Élève, avec Barye, du sculpteur Bosio et du peintre Gros, Jean-François Gechter apprend à manier le ciseau du statuaire comme le pinceau du peintre et gardera de sa double formation un goût prononcé pour l’histoire et pour la littérature. C’est à partir des années 1830 que, réagissant contre le style classique de son maître Bosio, il connaît le succès avec des bronzes de moyenne dimension. Le goût du pittoresque et de nouvelles inspirations littéraires vont lui permettre de se faire connaître avec des figures équestres montrées dans le feu de l'action : ainsi du Combat de Charles Martel et Abdérame, roi des Sarrazins (Salon de 1833), de Jeanne d’Arc désarçonnant un Anglais (Salon de 1838), ou de François Ier à la chasse au sanglier (Salon de 1843). L’artiste obtiendra également des commandes de l’État, avec un bas-relief pour l’Arc de triomphe de l’Étoile ou les statues de la fontaine nord de la place de la Concorde. Comme Barye, Gechter préfère au marbre qui idéalise le bronze plus fidèle au modelé qui permet de rendre tous les accidents de la forme et de la lumière, les irrégularités des pelages et la fleur des épidermes. Il vivra à la fin de sa vie grâce à l’édition en bronze de petits modèles animaliers, rendue possible par les nouveaux procédés de réduction mécanique.

 

Le 9 août 1830, Louis-Philippe d’Orléans devient « Roi des Français » en prêtant serment  devant les chambres assemblées. La cérémonie se déroule au Palais Bourbon, dans la salle provisoire des délibérations de la Chambre des députés pavoisée de drapeaux tricolores.
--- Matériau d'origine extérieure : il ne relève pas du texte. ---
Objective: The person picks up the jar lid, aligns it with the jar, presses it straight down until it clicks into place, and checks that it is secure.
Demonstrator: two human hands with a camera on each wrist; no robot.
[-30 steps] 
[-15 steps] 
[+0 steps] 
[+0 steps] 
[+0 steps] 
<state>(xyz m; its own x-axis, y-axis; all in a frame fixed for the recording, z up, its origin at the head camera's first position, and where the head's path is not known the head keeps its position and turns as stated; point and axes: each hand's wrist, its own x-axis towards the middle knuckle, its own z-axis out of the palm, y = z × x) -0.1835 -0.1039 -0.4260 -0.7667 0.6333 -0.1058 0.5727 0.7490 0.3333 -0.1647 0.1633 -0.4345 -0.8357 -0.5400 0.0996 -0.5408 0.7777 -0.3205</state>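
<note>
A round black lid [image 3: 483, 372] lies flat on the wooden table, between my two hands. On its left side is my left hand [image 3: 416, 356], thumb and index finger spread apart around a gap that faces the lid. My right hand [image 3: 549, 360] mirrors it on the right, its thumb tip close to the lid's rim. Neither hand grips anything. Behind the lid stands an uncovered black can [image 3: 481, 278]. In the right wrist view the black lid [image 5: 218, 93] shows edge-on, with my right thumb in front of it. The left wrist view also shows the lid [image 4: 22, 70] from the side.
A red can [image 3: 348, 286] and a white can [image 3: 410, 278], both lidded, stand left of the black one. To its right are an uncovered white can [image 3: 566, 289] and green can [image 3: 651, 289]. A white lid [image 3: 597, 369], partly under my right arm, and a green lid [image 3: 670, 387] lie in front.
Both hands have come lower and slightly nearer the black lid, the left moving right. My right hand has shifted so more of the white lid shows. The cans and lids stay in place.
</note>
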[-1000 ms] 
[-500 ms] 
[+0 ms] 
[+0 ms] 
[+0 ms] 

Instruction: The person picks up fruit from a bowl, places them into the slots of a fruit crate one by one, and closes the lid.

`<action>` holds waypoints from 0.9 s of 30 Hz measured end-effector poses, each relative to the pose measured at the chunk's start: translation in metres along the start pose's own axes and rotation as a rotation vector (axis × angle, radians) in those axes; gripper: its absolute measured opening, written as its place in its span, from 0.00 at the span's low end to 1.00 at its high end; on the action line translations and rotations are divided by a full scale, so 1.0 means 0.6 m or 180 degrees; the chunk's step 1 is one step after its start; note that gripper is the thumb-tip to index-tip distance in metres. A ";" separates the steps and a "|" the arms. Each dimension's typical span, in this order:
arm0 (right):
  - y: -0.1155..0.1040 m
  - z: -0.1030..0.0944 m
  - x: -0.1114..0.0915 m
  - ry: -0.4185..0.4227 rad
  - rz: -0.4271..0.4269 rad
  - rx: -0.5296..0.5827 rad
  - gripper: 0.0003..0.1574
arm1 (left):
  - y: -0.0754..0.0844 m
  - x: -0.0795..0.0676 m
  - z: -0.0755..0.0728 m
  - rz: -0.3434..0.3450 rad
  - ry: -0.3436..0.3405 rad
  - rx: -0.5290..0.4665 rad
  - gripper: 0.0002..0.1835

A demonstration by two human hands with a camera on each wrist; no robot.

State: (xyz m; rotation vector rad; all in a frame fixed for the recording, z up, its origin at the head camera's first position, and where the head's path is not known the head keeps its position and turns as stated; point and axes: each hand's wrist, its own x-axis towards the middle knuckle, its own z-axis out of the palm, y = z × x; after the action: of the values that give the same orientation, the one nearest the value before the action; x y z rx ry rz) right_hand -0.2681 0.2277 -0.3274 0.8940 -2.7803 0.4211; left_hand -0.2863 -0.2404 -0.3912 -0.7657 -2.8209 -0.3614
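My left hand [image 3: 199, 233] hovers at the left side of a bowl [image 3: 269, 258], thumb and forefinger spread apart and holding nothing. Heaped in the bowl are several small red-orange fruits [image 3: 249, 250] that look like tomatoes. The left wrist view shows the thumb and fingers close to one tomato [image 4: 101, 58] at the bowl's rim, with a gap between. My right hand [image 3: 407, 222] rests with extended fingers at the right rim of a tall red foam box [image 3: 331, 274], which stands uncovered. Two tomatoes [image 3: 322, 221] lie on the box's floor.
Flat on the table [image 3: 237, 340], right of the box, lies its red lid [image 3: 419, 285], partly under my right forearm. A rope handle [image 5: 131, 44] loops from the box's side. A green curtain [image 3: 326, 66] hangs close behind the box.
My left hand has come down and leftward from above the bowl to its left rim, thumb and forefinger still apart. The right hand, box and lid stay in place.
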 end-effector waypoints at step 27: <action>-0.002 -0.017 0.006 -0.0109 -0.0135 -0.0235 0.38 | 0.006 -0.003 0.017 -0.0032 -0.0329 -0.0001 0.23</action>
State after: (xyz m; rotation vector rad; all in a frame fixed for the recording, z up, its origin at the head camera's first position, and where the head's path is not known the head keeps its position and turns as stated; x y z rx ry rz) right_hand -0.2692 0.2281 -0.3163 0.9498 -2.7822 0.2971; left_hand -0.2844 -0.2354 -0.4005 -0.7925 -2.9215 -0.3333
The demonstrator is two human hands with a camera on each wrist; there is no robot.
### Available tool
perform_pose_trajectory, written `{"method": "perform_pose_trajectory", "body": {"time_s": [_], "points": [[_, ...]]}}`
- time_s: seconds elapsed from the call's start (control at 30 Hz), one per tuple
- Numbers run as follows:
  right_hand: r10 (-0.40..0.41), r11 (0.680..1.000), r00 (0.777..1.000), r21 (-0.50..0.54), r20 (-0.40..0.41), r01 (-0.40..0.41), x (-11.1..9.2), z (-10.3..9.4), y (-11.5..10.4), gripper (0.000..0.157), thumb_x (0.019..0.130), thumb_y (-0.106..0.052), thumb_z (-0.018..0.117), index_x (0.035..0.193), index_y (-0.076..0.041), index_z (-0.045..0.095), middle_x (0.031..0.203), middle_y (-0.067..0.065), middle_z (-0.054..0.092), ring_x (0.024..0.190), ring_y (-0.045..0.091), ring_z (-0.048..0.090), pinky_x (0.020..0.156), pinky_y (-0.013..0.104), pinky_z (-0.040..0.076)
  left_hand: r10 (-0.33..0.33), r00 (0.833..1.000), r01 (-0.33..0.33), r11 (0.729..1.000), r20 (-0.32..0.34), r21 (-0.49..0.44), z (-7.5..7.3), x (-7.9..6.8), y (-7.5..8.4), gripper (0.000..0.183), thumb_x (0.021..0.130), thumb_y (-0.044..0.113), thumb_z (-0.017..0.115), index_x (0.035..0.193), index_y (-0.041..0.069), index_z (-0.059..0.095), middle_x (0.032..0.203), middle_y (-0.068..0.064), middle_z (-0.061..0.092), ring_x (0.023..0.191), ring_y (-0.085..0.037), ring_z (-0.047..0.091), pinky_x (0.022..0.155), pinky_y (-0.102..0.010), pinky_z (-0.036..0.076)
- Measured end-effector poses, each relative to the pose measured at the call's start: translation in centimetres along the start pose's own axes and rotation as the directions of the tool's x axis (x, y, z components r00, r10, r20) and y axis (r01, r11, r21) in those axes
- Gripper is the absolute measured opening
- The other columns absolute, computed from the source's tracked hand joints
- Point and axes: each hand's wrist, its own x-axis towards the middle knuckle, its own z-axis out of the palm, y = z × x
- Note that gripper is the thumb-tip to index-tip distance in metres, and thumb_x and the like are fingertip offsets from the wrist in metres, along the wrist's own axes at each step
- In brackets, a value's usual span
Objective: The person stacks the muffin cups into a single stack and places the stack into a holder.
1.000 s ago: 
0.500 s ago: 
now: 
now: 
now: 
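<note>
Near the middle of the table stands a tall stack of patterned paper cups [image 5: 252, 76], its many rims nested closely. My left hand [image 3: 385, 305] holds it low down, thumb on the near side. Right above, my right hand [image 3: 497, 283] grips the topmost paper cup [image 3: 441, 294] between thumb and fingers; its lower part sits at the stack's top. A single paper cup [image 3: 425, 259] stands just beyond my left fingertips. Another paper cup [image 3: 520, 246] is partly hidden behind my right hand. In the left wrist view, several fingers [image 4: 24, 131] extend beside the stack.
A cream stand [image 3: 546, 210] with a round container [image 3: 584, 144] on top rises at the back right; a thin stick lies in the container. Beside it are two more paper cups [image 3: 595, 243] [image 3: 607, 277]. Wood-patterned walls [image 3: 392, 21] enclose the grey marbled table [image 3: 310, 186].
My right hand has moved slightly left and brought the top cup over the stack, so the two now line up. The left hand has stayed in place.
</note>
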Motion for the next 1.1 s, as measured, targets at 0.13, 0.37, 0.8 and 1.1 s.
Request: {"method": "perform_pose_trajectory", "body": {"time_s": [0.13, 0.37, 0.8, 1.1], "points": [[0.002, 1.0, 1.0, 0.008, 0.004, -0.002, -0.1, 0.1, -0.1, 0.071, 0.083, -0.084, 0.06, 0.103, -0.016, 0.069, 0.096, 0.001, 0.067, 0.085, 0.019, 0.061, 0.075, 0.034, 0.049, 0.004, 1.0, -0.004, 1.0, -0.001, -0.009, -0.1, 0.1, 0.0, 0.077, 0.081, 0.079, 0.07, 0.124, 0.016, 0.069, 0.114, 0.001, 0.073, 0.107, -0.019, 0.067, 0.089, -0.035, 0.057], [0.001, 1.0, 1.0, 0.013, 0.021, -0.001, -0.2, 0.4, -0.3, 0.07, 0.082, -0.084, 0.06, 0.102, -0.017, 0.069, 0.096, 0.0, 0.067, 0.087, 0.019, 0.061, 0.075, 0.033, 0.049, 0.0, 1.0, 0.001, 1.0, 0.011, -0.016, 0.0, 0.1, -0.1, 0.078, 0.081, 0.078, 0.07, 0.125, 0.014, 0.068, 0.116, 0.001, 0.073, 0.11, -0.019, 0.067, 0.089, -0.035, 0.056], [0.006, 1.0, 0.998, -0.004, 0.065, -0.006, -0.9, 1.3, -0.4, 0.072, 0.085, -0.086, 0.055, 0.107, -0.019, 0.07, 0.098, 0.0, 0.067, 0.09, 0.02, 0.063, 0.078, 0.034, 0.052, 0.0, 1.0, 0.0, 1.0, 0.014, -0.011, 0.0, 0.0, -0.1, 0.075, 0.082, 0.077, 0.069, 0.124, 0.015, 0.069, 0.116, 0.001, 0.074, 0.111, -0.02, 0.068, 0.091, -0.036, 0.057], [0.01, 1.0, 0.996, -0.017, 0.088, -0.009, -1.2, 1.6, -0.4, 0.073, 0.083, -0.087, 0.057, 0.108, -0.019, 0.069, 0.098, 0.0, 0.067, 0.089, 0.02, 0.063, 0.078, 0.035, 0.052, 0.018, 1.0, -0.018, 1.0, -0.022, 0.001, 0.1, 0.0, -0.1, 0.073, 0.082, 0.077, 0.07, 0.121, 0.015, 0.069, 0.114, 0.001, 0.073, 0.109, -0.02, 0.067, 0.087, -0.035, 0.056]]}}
Louis-Philippe en uniforme, sans autre décoration que le grand cordon de la Légion d'honneur prête serment, en jurant d’observer fidèlement la Charte constitutionnelle. Il est acclamé par les deux assemblées, tandis que quatre maréchaux d'Empire viennent lui présenter les attributs traditionnels de la royauté : la couronne, le sceptre, le glaive et la main de justice. Neuf ans plus tard, le ministère de l’intérieur commande à Gechter une statue grandeur nature figurant cet épisode. Exécutée en marbre et placée dans la Chambre des pairs au palais du Luxembourg, elle se trouve aujourd’hui au château de Versailles. Gechter prend des libertés avec la vérité historique en montrant un Louis-Philippe lauré, portant le grand manteau de sacre bordé d’hermine et le collier de la Légion d'honneur. Sa main droite s’appuie sur une colonne où sont disposées une couronne et la Bible sur laquelle Louis-Philippe a effectivement prêté serment, tandis que de sa main gauche, il semble s’adresser au peuple français. Ces libertés prises avec le costume sont volontaires : il s’agit de montrer, en la figure de Louis-Philippe, l’expression solennelle de la souveraineté nationale, socle essentiel de la Monarchie de juillet et source de sa légitimité : au lieu de tenir à la main le sceptre de l’Ancien Régime, le roi est donc montré  lié au peuple par un serment et s’adressant à lui dans un geste d’ouverture. Peu de temps après l’achèvement de la statue de marbre, au début des années 1840, une réduction en bronze – ici, au 1/10e – sera produite. Ce modèle ne semble pas avoir connu une très large diffusion et les exemplaires recensés aujourd’hui sont rares. On sait que le musée des Arts Décoratifs de Paris et que le Minneapolis Institute of Arts en conservent chacun un.